* **Task to carry out**
Please retype all the records below exactly as they read.
◇ ◇ ◇ ◇
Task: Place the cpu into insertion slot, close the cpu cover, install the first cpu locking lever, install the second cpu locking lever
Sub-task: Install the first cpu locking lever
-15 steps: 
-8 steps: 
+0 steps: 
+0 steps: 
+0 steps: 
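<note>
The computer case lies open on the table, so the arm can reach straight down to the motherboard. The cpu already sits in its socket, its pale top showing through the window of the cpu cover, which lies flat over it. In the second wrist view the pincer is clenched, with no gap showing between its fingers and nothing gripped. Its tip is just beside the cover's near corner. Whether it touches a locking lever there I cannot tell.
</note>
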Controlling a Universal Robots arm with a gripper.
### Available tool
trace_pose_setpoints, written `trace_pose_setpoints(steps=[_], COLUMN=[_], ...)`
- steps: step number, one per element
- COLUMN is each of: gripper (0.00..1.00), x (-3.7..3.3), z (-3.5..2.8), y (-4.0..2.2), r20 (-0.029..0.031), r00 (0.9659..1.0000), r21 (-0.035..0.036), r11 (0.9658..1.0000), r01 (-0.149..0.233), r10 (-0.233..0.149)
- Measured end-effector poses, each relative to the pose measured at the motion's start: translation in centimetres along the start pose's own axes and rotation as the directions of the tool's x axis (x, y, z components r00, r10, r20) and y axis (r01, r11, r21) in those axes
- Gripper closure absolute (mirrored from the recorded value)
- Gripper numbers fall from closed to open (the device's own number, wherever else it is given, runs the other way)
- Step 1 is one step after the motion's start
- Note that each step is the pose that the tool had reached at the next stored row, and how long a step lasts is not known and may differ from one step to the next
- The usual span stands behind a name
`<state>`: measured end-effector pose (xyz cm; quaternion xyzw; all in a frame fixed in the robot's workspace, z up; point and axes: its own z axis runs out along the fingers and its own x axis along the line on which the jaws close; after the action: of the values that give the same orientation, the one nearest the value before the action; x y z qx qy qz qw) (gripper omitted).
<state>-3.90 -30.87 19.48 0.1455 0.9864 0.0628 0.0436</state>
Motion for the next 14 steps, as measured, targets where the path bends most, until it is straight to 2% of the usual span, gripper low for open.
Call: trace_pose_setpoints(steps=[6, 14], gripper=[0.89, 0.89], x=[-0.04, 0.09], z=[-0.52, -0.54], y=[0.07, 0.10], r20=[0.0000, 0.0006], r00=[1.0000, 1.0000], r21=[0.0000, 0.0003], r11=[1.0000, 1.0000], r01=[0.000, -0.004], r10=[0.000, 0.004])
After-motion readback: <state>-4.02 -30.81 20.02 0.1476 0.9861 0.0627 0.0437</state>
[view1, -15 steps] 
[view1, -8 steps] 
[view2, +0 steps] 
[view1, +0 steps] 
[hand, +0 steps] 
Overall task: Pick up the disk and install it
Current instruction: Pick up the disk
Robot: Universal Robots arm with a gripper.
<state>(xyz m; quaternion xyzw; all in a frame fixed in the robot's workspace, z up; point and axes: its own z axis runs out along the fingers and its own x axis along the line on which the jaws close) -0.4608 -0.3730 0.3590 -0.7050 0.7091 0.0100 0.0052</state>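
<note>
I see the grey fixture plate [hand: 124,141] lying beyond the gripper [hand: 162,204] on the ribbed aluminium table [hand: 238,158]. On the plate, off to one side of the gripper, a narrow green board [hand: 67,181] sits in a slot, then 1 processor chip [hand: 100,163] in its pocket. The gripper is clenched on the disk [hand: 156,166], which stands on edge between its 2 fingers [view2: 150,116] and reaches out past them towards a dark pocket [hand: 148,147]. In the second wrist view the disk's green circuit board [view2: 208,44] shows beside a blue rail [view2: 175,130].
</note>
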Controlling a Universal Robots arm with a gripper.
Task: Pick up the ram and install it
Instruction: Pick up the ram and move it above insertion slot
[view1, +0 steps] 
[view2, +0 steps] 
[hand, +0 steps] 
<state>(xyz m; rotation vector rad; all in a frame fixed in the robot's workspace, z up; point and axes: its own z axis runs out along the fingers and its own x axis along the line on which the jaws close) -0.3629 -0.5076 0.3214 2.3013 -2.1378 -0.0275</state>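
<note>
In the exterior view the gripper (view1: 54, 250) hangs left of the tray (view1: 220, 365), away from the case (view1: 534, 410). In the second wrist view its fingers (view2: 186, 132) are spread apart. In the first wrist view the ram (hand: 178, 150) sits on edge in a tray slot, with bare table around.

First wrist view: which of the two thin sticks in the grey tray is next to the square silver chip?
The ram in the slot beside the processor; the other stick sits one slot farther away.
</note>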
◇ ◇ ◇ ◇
* **Task solution**
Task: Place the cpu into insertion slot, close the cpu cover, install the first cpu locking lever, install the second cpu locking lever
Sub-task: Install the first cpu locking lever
-15 steps: 
-8 steps: 
+0 steps: 
+0 steps: 
+0 steps: 
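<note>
The computer case lies open on the table, so the arm can reach straight down to the motherboard. The cpu already sits in its socket, its pale top showing through the window of the cpu cover, which lies flat over it. In the second wrist view the pincer is clenched, with no gap showing between its fingers and nothing gripped. Its tip is just beside the cover's near corner. Whether it touches a locking lever there I cannot tell.
</note>
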Controlling a Universal Robots arm with a gripper.
### Available tool
trace_pose_setpoints, written `trace_pose_setpoints(steps=[_], COLUMN=[_], ...)`
- steps: step number, one per element
- COLUMN is each of: gripper (0.00..1.00), x (-3.7..3.3), z (-3.5..2.8), y (-4.0..2.2), r20 (-0.029..0.031), r00 (0.9659..1.0000), r21 (-0.035..0.036), r11 (0.9658..1.0000), r01 (-0.149..0.233), r10 (-0.233..0.149)
- Measured end-effector poses, each relative to the pose measured at the motion's start: translation in centimetres along the start pose's own axes and rotation as the directions of the tool's x axis (x, y, z components r00, r10, r20) and y axis (r01, r11, r21) in those axes
- Gripper closure absolute (mirrored from the recorded value)
- Gripper numbers fall from closed to open (the device's own number, wherever else it is given, runs the other way)
- Step 1 is one step after the motion's start
- Note that each step is the pose that the tool had reached at the next stored row, and how long a step lasts is not known and may differ from one step to the next
- The usual span stands behind a name
`<state>`: measured end-effector pose (xyz cm; quaternion xyzw; all in a frame fixed in the robot's workspace, z up; point and axes: its own z axis runs out along the fingers and its own x axis along the line on which the jaws close; after the action: of the values that give the same orientation, the one nearest the value before the action; x y z qx qy qz qw) (gripper omitted).
<state>-3.90 -30.87 19.48 0.1455 0.9864 0.0628 0.0436</state>
Motion for the next 14 steps, as measured, targets where the path bends most, until it is straight to 2% of the usual span, gripper low for open.
Call: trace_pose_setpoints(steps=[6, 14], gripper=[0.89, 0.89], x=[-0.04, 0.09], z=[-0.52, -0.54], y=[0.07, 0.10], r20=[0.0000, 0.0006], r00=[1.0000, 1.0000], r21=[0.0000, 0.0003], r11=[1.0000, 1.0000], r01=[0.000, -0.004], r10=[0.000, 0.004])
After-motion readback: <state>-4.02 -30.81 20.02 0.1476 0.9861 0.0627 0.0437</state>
[view1, -15 steps] 
[view1, -8 steps] 
[view2, +0 steps] 
[view1, +0 steps] 
[hand, +0 steps] 
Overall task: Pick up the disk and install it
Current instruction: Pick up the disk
Robot: Universal Robots arm with a gripper.
<state>(xyz m; quaternion xyzw; all in a frame fixed in the robot's workspace, z up; point and axes: its own z axis runs out along the fingers and its own x axis along the line on which the jaws close) -0.4608 -0.3730 0.3590 -0.7050 0.7091 0.0100 0.0052</state>
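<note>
I see the grey fixture plate [hand: 124,141] lying beyond the gripper [hand: 162,204] on the ribbed aluminium table [hand: 238,158]. On the plate, off to one side of the gripper, a narrow green board [hand: 67,181] sits in a slot, then 1 processor chip [hand: 100,163] in its pocket. The gripper is clenched on the disk [hand: 156,166], which stands on edge between its 2 fingers [view2: 150,116] and reaches out past them towards a dark pocket [hand: 148,147]. In the second wrist view the disk's green circuit board [view2: 208,44] shows beside a blue rail [view2: 175,130].
</note>
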Controlling a Universal Robots arm with a gripper.
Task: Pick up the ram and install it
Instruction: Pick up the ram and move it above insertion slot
[view1, +0 steps] 
[view2, +0 steps] 
[hand, +0 steps] 
<state>(xyz m; rotation vector rad; all in a frame fixed in the robot's workspace, z up; point and axes: its own z axis runs out along the fingers and its own x axis along the line on which the jaws close) -0.3629 -0.5076 0.3214 2.3013 -2.1378 -0.0275</state>
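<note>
In the exterior view the gripper (view1: 54, 250) hangs left of the tray (view1: 220, 365), away from the case (view1: 534, 410). In the second wrist view its fingers (view2: 186, 132) are spread apart. In the first wrist view the ram (hand: 178, 150) sits on edge in a tray slot, with bare table around.

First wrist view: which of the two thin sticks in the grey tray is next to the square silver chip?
The ram in the slot beside the processor; the other stick sits one slot farther away.
</note>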

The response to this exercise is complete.